Circulation bloquée et renforcement sécuritaire
Face à la situation, les forces de défense et de sécurité ont immédiatement bouclé plusieurs accès stratégiques du centre-ville. Les travailleurs et usagers en direction de Kaloum ont été contraints de rebrousser chemin, notamment au niveau du Palais du Peuple et du pont du 8 Novembre, où d’importants dispositifs sécuritaires ont été installés.
Des véhicules blindés ont également été déployés aux principales entrées de Kaloum, interdisant tout accès au centre-ville, tandis que la sortie de la presqu’île restait autorisée, selon les informations recueillies sur place.
Fouilles systématiques et contrôle renforcé
Au moment de la publication de cette dépêche, aucun nouveau tir n’avait été signalé.
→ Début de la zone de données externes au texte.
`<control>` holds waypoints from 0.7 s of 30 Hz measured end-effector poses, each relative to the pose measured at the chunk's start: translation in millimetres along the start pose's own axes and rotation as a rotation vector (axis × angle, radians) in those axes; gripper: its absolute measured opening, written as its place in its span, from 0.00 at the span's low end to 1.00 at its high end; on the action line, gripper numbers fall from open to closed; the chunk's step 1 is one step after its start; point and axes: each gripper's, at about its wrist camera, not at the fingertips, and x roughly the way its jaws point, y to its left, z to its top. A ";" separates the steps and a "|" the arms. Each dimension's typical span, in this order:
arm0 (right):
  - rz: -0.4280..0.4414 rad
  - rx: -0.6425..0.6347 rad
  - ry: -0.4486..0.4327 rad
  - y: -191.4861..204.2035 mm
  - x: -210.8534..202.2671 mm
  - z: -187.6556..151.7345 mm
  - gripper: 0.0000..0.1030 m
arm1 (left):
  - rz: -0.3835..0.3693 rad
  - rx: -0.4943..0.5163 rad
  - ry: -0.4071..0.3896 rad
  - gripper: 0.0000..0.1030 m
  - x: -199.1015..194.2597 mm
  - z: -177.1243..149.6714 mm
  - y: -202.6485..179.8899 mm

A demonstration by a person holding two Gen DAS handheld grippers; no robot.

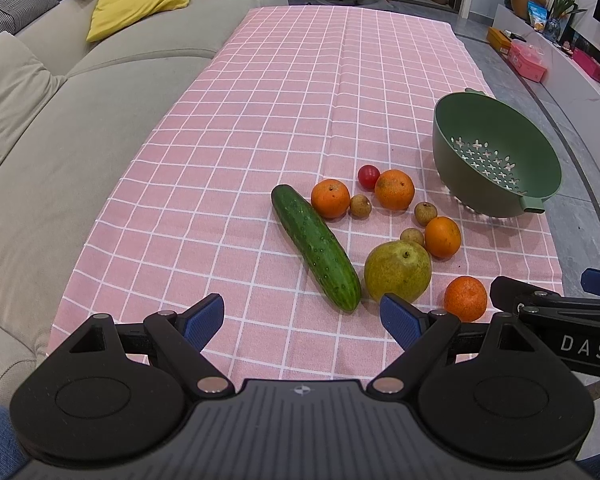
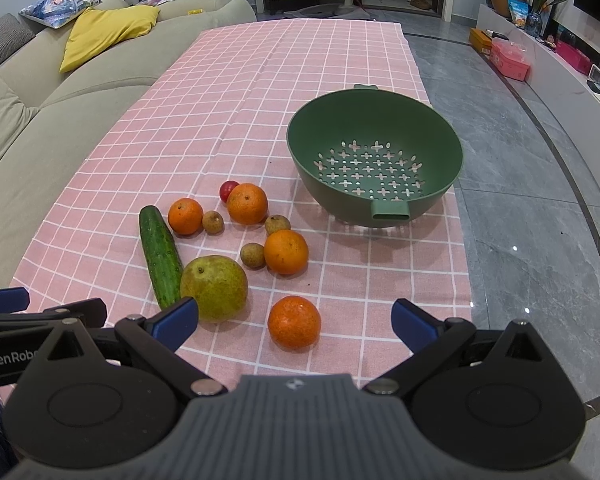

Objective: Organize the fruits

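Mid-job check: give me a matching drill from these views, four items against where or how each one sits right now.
Items:
1. cucumber
2. colander
3. cherry tomato
4. right gripper

States:
A. empty, nothing inside
B. open, nearest orange ahead between its fingers
C. lying beside the pear, on its sofa side
D. tucked behind an orange, on its far side

Pairs: 1-C, 2-A, 3-D, 4-B
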 end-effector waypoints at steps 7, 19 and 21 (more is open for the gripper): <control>0.000 0.000 0.000 0.1 -0.1 0.1 0.96 | 0.000 0.001 0.000 1.00 0.3 0.1 -0.3; -0.001 0.000 0.001 0.3 0.6 0.2 0.96 | -0.005 -0.007 0.008 1.00 3.2 -2.7 -0.1; -0.003 -0.001 0.002 0.5 1.3 -0.3 0.96 | -0.007 -0.006 0.010 1.00 4.5 -4.0 -0.7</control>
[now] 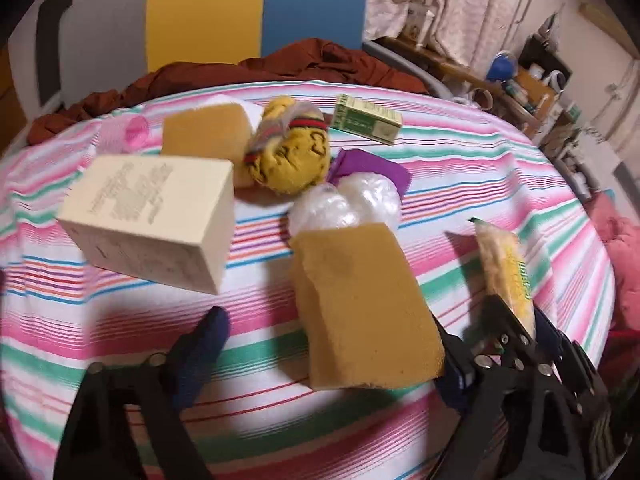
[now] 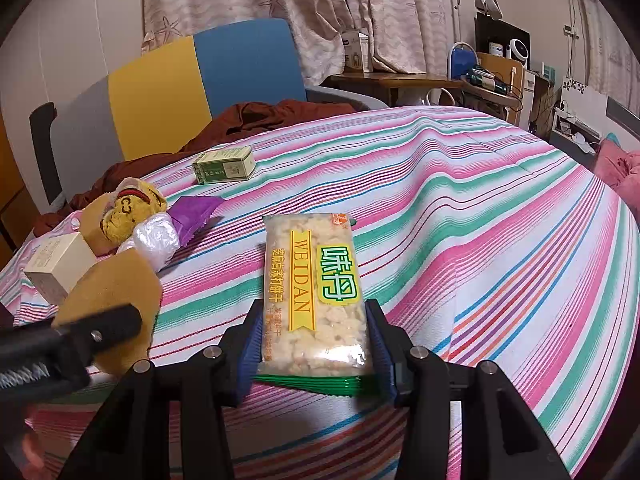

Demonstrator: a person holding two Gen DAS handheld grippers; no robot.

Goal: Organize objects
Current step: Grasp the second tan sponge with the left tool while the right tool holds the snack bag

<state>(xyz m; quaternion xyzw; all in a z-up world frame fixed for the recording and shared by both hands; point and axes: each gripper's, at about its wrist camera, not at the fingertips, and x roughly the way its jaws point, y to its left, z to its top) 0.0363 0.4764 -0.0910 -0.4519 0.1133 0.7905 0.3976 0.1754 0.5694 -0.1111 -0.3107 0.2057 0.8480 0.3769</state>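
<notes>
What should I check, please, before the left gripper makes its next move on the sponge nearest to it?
1. Nearest sponge lies between the left gripper's fingers: ok.
2. Jaws closed on the sponge: not ok; a gap shows on its left side.
3. Right gripper holding the snack packet: ok, pinched at both long edges.
4. Room between the two grippers: cannot tell; they sit close together beside the sponge.
5. Cream box apart from the sponge: ok.
6. Clear plastic bundle clear of the sponge's far end: cannot tell.
</notes>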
Toutefois, les contrôles se poursuivaient avec rigueur.
« Nous sommes au niveau du pont. Tous les véhicules sont fouillés sans exception. Agents de l’État comme simples citoyens sont soumis aux contrôles, sous la surveillance des forces spéciales », a confié un témoin joint par notre rédaction.
Silence des autorités
Jusqu’ici, aucune communication officielle n’a été faite par les autorités pour expliquer l’origine des tirs ni la nature exacte de l’opération en cours. Cette absence d’informations alimente l’inquiétude parmi les populations et les usagers habituels du centre-ville.
La situation demeure évolutive et fait l’objet d’un suivi attentif.